The Best Old Movies on a Big Screen This Week: NYC Repertory Cinema Picks, August 5-11
Last Tango in Paris (1972)
Directed by Bernardo Bertolucci
Though the soundtrack of Stevan Riley’s new documentary Listen to Me Marlon is dominated by Marlon Brando’s home audio recordings of himself, Bertolucci does offer one illuminating moment in which he mentions how, after Brando saw the end result of their collaboration together on Last Tango in Paris, he felt “betrayed by [Bertolucci] because he had stolen so many sincere things.” It’s a tribute to how powerful Brando’s performance in Bertolucci’s film remains that it is still possible to understand why he would react that way. Not that Brando is the only noteworthy aspect of the film, by any means. Vittorio Storaro’s brown- and beige-toned cinematography and Gato Barbieri’s extravagantly rueful score combine to create an autumnal atmosphere of lush rot. And Thomas’s (Jean-Pierre Léaud) pretentious attempts at capturing truth in the documentary he’s making about his fiancée, Jeanne (Maria Schneider), are still as amusing as ever while offering intriguing thematic counterpoint to the three-day tryst between Jeanne and Paul (Brando).

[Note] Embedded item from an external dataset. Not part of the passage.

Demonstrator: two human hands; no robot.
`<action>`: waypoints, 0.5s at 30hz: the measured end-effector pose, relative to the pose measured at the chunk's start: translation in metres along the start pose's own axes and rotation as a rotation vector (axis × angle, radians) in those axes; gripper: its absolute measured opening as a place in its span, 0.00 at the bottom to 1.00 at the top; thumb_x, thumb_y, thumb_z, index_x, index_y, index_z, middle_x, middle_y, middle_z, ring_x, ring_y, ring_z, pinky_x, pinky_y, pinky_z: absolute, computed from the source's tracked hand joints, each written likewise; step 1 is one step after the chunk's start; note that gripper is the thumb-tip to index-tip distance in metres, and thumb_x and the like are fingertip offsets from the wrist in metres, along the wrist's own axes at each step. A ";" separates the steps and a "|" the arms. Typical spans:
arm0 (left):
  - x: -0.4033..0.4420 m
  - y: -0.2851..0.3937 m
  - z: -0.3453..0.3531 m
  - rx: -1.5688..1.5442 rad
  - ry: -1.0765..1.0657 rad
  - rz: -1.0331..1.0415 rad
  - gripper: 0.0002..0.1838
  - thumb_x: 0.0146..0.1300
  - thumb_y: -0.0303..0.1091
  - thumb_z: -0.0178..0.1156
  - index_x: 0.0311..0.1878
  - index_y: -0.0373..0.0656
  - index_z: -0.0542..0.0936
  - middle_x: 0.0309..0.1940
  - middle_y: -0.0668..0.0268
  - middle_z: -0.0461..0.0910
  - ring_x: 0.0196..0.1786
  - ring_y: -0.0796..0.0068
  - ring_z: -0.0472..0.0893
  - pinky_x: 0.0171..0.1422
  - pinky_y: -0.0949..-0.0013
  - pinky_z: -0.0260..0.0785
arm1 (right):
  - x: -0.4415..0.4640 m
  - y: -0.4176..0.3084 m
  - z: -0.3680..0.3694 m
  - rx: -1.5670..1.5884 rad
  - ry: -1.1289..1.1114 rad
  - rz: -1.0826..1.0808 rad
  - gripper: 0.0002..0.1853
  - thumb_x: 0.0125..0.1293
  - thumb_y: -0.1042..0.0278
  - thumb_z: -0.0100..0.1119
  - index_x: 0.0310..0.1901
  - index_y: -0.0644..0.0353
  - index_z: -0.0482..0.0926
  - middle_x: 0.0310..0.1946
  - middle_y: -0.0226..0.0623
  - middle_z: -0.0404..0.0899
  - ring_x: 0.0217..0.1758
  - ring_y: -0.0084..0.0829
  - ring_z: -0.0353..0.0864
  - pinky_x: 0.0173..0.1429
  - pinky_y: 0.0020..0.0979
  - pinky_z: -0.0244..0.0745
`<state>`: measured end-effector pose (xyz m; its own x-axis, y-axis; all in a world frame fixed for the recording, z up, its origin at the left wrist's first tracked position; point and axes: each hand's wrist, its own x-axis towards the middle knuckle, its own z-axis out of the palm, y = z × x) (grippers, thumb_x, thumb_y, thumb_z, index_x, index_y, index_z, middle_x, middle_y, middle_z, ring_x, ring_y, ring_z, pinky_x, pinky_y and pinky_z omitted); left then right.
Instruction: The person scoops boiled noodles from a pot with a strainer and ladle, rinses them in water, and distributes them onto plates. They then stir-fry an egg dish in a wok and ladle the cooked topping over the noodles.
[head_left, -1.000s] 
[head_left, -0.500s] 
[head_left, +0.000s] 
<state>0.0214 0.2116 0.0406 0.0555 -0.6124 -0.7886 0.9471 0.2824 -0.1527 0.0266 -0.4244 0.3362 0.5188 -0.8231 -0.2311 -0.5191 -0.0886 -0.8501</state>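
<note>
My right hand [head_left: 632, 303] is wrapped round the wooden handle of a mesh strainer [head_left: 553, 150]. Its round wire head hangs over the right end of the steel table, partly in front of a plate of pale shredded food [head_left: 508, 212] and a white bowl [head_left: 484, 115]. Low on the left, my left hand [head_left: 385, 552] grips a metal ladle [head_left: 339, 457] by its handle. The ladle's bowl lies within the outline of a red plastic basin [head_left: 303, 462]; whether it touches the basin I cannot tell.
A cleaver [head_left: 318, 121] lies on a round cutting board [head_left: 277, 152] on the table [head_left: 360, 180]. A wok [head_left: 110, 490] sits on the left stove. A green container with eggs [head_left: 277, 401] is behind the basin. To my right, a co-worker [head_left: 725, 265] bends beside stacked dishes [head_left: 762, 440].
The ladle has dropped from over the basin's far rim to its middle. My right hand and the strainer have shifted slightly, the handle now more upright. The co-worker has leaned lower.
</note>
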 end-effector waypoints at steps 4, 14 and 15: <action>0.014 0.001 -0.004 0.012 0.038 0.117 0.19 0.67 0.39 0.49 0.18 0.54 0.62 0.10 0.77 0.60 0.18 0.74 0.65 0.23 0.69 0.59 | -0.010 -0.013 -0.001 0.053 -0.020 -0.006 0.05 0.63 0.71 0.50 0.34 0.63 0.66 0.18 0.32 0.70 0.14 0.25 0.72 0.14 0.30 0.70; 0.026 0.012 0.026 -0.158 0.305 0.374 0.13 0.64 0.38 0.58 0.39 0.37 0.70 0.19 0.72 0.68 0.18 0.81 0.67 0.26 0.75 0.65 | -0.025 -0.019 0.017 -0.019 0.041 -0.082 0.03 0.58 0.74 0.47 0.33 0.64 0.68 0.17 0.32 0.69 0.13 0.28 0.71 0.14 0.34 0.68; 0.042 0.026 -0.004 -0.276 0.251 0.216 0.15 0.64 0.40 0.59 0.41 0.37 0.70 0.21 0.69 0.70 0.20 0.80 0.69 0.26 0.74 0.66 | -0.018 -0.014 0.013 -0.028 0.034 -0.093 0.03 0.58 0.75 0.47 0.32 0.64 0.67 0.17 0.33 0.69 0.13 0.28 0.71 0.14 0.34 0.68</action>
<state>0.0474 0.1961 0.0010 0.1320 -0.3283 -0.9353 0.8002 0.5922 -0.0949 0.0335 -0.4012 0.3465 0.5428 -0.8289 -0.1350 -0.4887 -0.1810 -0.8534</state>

In the end, though, it is Brando’s brutally honest portrait of a broken and despairing man that stays in the memory most. With all his cynical musings about love and human nature delivered in a persuasively world-weary deadpan, it makes intuitive sense that the baby-faced and relatively inexperienced Jeanne would find Paul strangely alluring—and thus even more repulsive when, upon seeing him in the world outside that Paris flat, she sees him less as a wisdom-filled enigma than the washed-up flophouse-owner he really is. How Brando was able to summon up the inner emotional resources to clearly see this character in all his sad complexity is an artistic feat perhaps even the most formally innovative documentary can only begin to fathom. Kenji Fujishima (August 7, 9:45pm at Film Forum’s Brando series)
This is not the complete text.